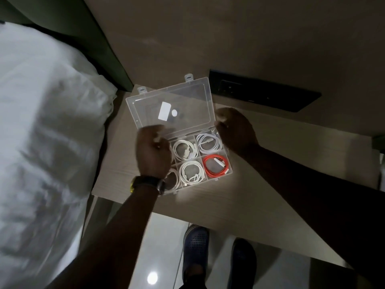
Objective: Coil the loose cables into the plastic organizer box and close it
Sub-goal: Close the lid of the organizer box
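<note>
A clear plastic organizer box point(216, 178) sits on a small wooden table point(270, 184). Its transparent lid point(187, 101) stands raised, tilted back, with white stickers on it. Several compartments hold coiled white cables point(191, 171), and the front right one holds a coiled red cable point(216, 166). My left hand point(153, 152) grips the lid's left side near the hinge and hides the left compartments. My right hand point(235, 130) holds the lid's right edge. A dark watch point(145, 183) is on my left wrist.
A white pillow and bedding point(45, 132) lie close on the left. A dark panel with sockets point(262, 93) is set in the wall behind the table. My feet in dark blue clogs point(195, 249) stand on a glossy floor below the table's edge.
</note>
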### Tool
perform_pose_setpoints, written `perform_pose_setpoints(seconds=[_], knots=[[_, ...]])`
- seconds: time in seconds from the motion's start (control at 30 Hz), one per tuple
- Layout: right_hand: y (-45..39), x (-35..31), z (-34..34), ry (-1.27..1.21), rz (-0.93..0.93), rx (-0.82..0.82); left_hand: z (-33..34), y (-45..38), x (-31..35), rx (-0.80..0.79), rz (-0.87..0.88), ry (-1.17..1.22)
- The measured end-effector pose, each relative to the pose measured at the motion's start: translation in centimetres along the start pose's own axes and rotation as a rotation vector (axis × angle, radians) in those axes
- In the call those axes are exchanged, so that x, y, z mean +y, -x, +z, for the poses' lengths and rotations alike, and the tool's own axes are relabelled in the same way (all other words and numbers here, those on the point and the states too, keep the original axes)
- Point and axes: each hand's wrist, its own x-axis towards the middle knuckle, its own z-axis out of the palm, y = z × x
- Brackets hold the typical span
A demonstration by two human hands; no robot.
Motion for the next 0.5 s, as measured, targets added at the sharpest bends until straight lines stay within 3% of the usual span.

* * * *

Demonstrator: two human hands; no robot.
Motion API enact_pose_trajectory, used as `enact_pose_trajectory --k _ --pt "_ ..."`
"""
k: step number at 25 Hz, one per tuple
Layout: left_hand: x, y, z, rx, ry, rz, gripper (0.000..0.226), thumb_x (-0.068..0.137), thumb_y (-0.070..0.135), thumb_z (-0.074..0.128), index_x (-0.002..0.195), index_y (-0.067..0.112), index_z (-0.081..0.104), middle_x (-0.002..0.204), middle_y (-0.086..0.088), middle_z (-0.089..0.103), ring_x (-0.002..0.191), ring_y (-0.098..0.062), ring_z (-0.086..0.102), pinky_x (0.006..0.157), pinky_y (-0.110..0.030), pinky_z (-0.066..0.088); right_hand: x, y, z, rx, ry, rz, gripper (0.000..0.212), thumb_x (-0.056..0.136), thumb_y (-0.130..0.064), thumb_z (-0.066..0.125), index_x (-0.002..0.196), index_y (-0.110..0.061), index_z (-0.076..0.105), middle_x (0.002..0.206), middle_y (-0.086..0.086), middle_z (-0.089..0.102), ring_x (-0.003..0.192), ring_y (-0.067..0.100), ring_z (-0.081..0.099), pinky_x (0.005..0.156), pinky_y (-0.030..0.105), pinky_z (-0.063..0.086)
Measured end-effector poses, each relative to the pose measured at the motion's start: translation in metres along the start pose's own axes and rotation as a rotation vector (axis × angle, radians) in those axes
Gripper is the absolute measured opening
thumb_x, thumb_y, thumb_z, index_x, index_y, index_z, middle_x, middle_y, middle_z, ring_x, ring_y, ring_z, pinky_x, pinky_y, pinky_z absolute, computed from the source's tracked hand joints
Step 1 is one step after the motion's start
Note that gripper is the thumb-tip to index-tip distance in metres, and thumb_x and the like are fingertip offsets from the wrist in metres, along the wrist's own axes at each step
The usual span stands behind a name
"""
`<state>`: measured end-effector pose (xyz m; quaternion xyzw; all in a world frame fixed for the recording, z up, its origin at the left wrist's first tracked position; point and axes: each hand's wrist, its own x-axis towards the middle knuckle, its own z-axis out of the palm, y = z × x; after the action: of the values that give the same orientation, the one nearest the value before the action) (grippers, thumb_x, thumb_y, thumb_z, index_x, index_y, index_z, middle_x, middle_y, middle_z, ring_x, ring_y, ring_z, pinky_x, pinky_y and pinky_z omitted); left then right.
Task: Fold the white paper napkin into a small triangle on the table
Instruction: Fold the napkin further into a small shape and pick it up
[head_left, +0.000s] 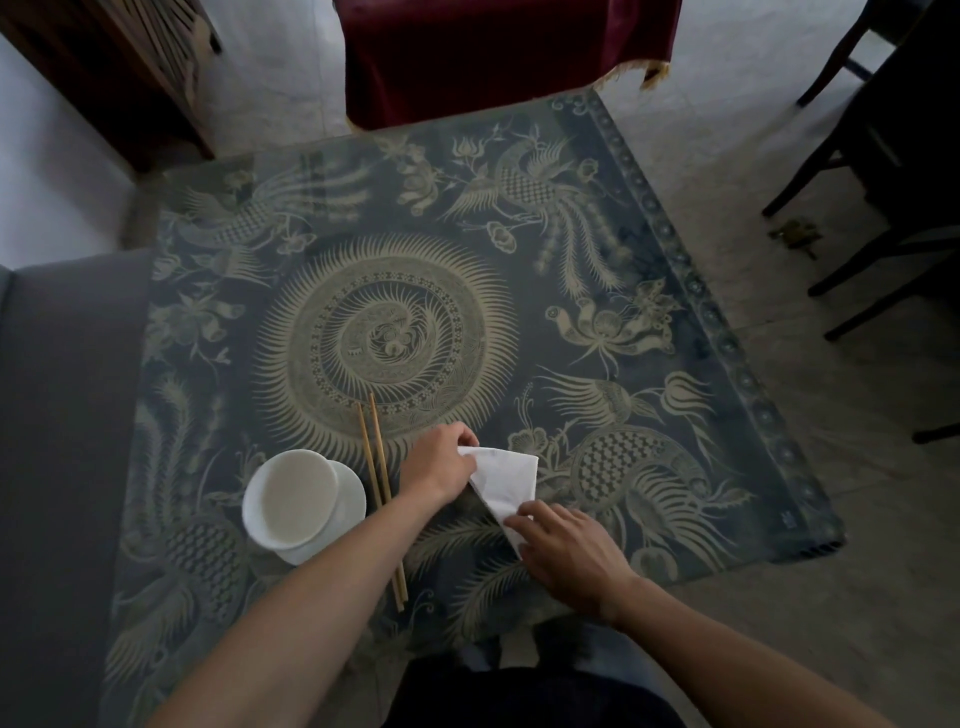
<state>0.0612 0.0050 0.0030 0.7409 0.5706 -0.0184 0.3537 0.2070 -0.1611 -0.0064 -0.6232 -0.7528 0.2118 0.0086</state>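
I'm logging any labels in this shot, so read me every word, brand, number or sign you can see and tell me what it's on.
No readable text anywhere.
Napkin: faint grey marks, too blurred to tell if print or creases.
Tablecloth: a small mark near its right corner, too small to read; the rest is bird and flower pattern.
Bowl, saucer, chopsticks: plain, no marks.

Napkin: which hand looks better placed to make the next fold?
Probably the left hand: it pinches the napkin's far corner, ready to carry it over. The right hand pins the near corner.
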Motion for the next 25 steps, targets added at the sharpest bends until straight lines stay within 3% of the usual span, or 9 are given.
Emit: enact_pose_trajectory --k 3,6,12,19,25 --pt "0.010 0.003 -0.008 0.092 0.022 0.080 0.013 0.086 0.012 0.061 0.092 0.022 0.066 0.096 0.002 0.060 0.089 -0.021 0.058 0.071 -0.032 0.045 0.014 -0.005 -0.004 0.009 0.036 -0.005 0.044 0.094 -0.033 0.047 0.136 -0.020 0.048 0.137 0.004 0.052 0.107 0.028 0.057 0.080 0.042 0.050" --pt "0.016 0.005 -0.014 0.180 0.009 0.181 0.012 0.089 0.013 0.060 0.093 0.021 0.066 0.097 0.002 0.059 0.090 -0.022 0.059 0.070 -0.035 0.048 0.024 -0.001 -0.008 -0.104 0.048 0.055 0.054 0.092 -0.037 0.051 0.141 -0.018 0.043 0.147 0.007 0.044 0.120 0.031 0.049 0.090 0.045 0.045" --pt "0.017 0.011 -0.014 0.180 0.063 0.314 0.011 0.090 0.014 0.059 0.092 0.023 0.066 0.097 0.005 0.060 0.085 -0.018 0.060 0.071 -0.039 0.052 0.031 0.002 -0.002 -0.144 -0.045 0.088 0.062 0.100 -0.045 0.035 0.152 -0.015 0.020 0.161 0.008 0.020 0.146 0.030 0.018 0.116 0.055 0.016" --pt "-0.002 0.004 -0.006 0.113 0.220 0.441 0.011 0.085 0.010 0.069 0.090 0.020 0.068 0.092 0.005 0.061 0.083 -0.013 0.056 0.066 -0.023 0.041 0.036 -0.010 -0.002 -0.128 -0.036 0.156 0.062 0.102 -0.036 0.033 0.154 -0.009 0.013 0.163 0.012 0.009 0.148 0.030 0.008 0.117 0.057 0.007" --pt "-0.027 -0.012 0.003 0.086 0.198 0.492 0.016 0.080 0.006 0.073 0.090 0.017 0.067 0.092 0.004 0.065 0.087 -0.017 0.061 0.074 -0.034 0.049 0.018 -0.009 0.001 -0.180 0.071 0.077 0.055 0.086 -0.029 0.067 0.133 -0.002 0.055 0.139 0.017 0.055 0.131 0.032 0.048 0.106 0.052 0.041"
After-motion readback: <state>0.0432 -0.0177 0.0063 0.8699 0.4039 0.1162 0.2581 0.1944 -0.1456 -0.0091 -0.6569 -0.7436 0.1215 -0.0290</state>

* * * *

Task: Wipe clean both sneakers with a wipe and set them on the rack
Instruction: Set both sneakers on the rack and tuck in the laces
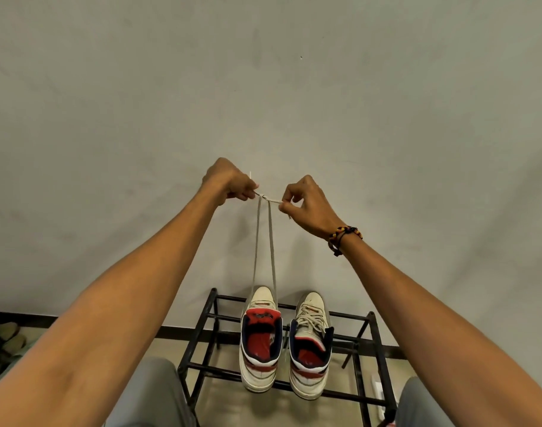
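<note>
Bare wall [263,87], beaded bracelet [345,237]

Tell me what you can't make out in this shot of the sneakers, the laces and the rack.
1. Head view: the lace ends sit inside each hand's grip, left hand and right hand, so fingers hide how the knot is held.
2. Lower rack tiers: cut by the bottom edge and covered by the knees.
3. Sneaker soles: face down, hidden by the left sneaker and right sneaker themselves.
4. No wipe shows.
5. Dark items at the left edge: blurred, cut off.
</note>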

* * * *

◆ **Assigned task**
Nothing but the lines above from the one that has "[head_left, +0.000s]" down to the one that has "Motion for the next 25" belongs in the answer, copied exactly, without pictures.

◆ **Output of the exercise**
[head_left, +0.000s] 
<state>0.0612 0.0050 0.0030 0.7409 0.5706 -0.0184 0.3537 0.2070 -0.1611 -0.0064 -0.6232 -0.7528 0.2118 0.0086</state>
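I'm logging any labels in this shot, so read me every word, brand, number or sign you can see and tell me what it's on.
No readable text anywhere.
Napkin: faint grey marks, too blurred to tell if print or creases.
Tablecloth: a small mark near its right corner, too small to read; the rest is bird and flower pattern.
Bowl, saucer, chopsticks: plain, no marks.

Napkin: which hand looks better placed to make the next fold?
Probably the left hand: it pinches the napkin's far corner, ready to carry it over. The right hand pins the near corner.
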Motion for the next 25 steps, targets added at the sharpest bends until straight lines stay within 3% of the usual span, or 9 are given.

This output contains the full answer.